Once the pictures are removed, reproduce what is left of the data below exactly.

------ Information shown ------

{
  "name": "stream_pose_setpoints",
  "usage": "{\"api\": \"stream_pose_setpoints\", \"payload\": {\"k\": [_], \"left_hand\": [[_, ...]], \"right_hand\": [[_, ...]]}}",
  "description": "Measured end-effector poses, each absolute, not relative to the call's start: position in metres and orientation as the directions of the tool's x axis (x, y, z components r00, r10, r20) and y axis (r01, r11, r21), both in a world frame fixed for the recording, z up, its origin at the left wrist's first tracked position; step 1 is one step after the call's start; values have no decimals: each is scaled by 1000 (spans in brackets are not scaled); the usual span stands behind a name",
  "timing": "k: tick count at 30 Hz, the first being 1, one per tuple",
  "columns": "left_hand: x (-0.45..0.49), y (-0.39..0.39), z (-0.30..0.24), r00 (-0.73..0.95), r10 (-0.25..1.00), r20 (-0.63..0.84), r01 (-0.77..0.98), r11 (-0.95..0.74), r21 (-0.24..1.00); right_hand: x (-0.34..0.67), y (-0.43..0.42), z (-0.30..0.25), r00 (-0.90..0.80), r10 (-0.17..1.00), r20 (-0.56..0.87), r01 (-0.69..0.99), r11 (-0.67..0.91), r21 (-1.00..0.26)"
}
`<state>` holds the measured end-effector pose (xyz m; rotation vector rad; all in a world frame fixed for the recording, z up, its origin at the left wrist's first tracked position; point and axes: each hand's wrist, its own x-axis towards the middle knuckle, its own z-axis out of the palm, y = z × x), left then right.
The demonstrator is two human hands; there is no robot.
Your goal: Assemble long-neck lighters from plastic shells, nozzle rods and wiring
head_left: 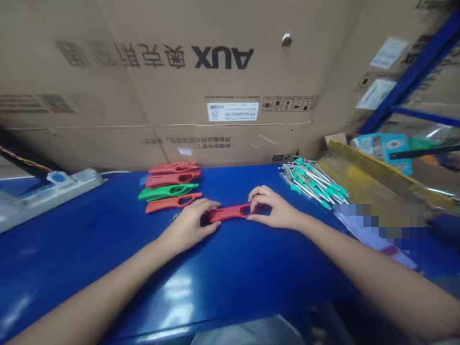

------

## Reply
{
  "name": "stream_pose_setpoints",
  "usage": "{\"api\": \"stream_pose_setpoints\", \"payload\": {\"k\": [_], \"left_hand\": [[_, ...]], \"right_hand\": [[_, ...]]}}",
  "description": "Measured end-effector poses, each absolute, not relative to the call's start: position in metres and orientation as the directions of the tool's x axis (x, y, z components r00, r10, r20) and y axis (r01, r11, r21), both in a world frame fixed for the recording, z up, its origin at the left wrist's first tracked position; step 1 is one step after the call's start; values have no decimals: each is scaled by 1000 (spans in brackets are not scaled); the usual span stands behind a name",
  "timing": "k: tick count at 30 Hz, the first being 1, one per tuple",
  "columns": "left_hand: x (-0.45..0.49), y (-0.39..0.39), z (-0.30..0.24), r00 (-0.73..0.95), r10 (-0.25..1.00), r20 (-0.63..0.84), r01 (-0.77..0.98), r11 (-0.95..0.74), r21 (-0.24..1.00); right_hand: x (-0.34..0.67), y (-0.43..0.42), z (-0.30..0.25), r00 (-0.90..0.80), r10 (-0.17..1.00), r20 (-0.56..0.87), r01 (-0.69..0.99), r11 (-0.67..0.91), r21 (-1.00..0.26)"
}
`<state>` holds the measured end-effector pose (xyz m; rotation vector rad; all in a world frame fixed for the recording, z up, its origin at the left wrist's first tracked position; point and axes: each hand's wrist, its own x-axis towards the middle knuckle, its own z-axis out of the palm, y = z × x), left then right.
The demonstrator is two human hands; there is no robot.
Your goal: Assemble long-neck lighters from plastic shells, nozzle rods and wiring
head_left: 

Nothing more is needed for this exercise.